# Markov Decision Processes (MDPs) in Reinforcement Learning

A Markov Decision Process (MDP) provides a mathematical framework for modeling decision-making in environments where outcomes are partly random and partly under the control of a decision maker. MDPs are used to model the environment in Reinforcement Learning.

## Key Concepts in Markov Decision Processes

### Definition of an MDP

An MDP is defined by a tuple $(S, A, P, R, \gamma)$, where:
- $S$ is a finite set of states.
- $A$ is a finite set of actions.
- $P(s'|s, a)$ is the state transition probability function, representing the probability of moving to state $s'$ from state $s$ after taking action $a$.
- $R(s, a)$ is the reward function, which gives the immediate reward received after taking action $a$ in state $s$.
- $\gamma \in [0, 1]$ is the discount factor, which determines the present value of future rewards.

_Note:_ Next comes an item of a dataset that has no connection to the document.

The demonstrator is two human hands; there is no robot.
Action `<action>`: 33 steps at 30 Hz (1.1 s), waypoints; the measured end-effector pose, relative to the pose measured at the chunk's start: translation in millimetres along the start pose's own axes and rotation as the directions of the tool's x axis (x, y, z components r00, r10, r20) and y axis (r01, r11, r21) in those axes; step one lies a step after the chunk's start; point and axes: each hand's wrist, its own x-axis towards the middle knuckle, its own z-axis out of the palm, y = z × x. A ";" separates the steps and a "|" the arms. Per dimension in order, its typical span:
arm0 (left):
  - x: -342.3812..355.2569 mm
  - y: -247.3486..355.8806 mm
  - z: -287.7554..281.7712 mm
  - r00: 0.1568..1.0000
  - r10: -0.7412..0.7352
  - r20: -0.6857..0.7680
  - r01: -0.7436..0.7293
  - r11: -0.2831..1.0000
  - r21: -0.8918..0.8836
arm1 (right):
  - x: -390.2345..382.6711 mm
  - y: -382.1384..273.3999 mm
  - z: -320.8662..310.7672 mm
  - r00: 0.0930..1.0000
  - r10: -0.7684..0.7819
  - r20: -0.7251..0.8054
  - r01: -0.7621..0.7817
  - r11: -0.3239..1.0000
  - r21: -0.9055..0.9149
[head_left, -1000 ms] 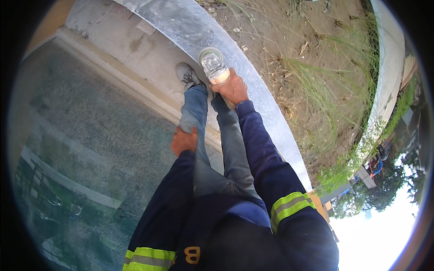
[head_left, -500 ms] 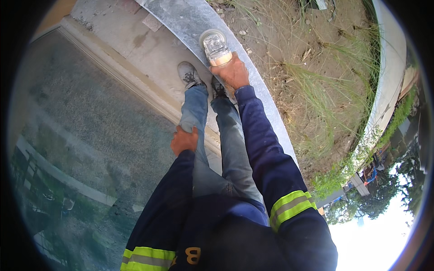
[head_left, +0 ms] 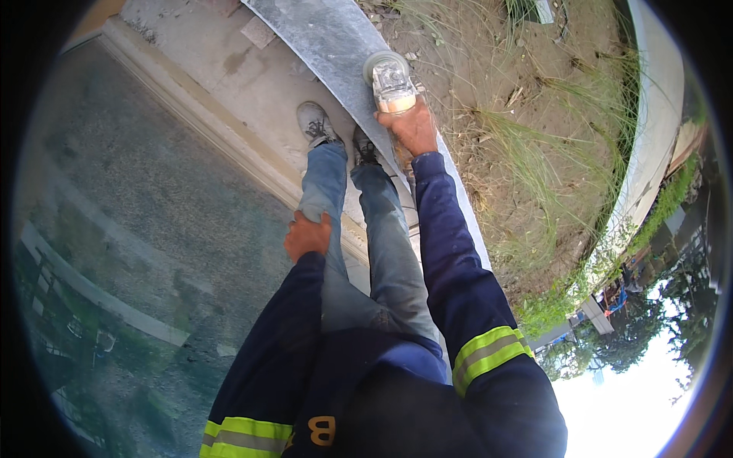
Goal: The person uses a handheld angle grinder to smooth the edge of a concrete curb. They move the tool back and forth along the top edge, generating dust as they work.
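Observation:
My right hand (head_left: 407, 126) is closed around a dust-covered angle grinder (head_left: 394, 88) with a round disc. The disc sits on or just over the grey curved coping (head_left: 313, 46), at its edge beside the soil; exact contact cannot be told. My left hand (head_left: 308, 233) grips the left leg of my jeans (head_left: 324, 179) around the knee, fingers curled on the cloth. My two dusty shoes (head_left: 313, 122) stand on the pale ledge beside the coping.
A dusty soil bed with grass tufts (head_left: 542, 145) lies right of the coping, bordered by a pale curved wall (head_left: 657, 91). A dark greenish reflective surface (head_left: 130, 191) fills the left, along a stepped pale edge (head_left: 191, 130). Trees (head_left: 626, 328) show at lower right.
Over the last second my right hand and the grinder have moved up the picture and rightward, toward the coping's soil-side edge. My left hand has stayed gripping the jeans.

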 end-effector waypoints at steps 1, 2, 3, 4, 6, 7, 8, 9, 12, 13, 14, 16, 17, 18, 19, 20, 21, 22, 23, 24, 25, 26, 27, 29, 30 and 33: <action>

### State Transition Probability

The state transition probability function $P(s'|s, a)$ captures the dynamics of the environment. It is the probability of transitioning to state $s'$ given that the current state is $s$ and the action taken is $a$.

### Reward Function

The reward function $R(s, a)$ provides the immediate reward received after taking action $a$ in state $s$. The reward signal guides the agent to learn the optimal policy.

### Discount Factor

The discount factor $\gamma$ is used to weigh future rewards. It lies between 0 and 1, where a value closer to 0 makes the agent myopic by only considering immediate rewards, while a value closer to 1 makes the agent strive for long-term rewards.

### Policy

A policy $\pi(a|s)$ is a mapping from states to probabilities of selecting each possible action. The goal in an MDP is to find an optimal policy $\pi^*$ that maximizes the expected return from each state.

### Value Functions

Value functions estimate the expected return (cumulative reward) from a given state or state-action pair under a policy.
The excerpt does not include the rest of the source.